**The problem:**
Copy out each line below exactly as written.

**Information supplied:**
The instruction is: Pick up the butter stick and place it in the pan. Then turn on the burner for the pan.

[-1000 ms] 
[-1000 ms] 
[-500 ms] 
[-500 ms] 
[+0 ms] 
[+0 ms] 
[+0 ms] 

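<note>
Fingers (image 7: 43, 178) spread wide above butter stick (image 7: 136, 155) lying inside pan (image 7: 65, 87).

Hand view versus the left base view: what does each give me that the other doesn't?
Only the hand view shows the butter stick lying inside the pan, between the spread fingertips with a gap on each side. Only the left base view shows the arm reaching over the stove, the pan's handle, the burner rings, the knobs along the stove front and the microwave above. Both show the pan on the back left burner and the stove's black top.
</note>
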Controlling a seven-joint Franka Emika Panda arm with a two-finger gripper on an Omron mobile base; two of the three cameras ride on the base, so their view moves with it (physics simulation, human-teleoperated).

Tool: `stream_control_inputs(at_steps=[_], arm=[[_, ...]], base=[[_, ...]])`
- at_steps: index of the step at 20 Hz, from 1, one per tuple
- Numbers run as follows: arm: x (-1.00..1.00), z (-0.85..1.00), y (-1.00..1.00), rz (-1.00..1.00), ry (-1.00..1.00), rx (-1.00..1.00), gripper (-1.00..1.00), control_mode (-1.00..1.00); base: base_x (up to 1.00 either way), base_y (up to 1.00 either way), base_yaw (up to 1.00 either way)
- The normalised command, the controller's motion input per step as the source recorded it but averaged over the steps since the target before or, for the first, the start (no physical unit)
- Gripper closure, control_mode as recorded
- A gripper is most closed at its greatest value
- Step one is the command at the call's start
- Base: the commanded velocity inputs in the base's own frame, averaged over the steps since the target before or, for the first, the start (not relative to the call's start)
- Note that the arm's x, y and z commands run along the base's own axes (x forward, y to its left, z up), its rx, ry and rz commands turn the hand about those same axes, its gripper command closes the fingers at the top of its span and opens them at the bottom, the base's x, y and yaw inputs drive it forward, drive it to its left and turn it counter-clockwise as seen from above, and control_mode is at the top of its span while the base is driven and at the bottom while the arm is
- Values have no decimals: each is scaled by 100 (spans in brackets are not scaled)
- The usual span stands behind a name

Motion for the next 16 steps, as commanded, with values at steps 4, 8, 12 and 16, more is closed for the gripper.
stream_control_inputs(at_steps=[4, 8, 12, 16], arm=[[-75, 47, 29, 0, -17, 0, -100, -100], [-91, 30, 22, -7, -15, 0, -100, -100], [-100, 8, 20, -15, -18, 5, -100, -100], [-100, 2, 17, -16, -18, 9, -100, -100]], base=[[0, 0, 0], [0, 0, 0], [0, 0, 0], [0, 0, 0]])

**Written answer:**
The instruction is: Pick up the butter stick and place it in the pan. Then turn on the burner for the pan.

[-1000 ms] 
[-1000 ms] 
[-500 ms] 
[-500 ms] 
[+0 ms] 
[+0 ms] 
[+0 ms] 

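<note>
Fingers (image 7: 43, 178) spread wide above butter stick (image 7: 136, 155) lying inside pan (image 7: 65, 87).

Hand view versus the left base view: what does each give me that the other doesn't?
Only the hand view shows the butter stick lying inside the pan, between the spread fingertips with a gap on each side. Only the left base view shows the arm reaching over the stove, the pan's handle, the burner rings, the knobs along the stove front and the microwave above. Both show the pan on the back left burner and the stove's black top.
</note>
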Controlling a seven-joint Franka Emika Panda arm with a two-finger gripper on an Omron mobile base; two of the three cameras ride on the base, so their view moves with it (physics simulation, human-teleoperated).

Tool: `stream_control_inputs(at_steps=[_], arm=[[_, ...]], base=[[_, ...]])`
- at_steps: index of the step at 20 Hz, from 1, one per tuple
- Numbers run as follows: arm: x (-1.00..1.00), z (-0.85..1.00), y (-1.00..1.00), rz (-1.00..1.00), ry (-1.00..1.00), rx (-1.00..1.00), gripper (-1.00..1.00), control_mode (-1.00..1.00); base: base_x (up to 1.00 either way), base_y (up to 1.00 either way), base_yaw (up to 1.00 either way)
- The normalised command, the controller's motion input per step as the source recorded it but averaged over the steps since the target before or, for the first, the start (no physical unit)
- Gripper closure, control_mode as recorded
- A gripper is most closed at its greatest value
- Step one is the command at the call's start
- Base: the commanded velocity inputs in the base's own frame, averaged over the steps since the target before or, for the first, the start (not relative to the call's start)
- Note that the arm's x, y and z commands run along the base's own axes (x forward, y to its left, z up), its rx, ry and rz commands turn the hand about those same axes, its gripper command closes the fingers at the top of its span and opens them at the bottom, the base's x, y and yaw inputs drive it forward, drive it to its left and turn it counter-clockwise as seen from above, and control_mode is at the top of its span while the base is driven and at the bottom while the arm is
- Values have no decimals: each is scaled by 100 (spans in brackets are not scaled)
- The usual span stands behind a name

Motion for the next 16 steps, as commanded, with values at steps 4, 8, 12 and 16, more is closed for the gripper.
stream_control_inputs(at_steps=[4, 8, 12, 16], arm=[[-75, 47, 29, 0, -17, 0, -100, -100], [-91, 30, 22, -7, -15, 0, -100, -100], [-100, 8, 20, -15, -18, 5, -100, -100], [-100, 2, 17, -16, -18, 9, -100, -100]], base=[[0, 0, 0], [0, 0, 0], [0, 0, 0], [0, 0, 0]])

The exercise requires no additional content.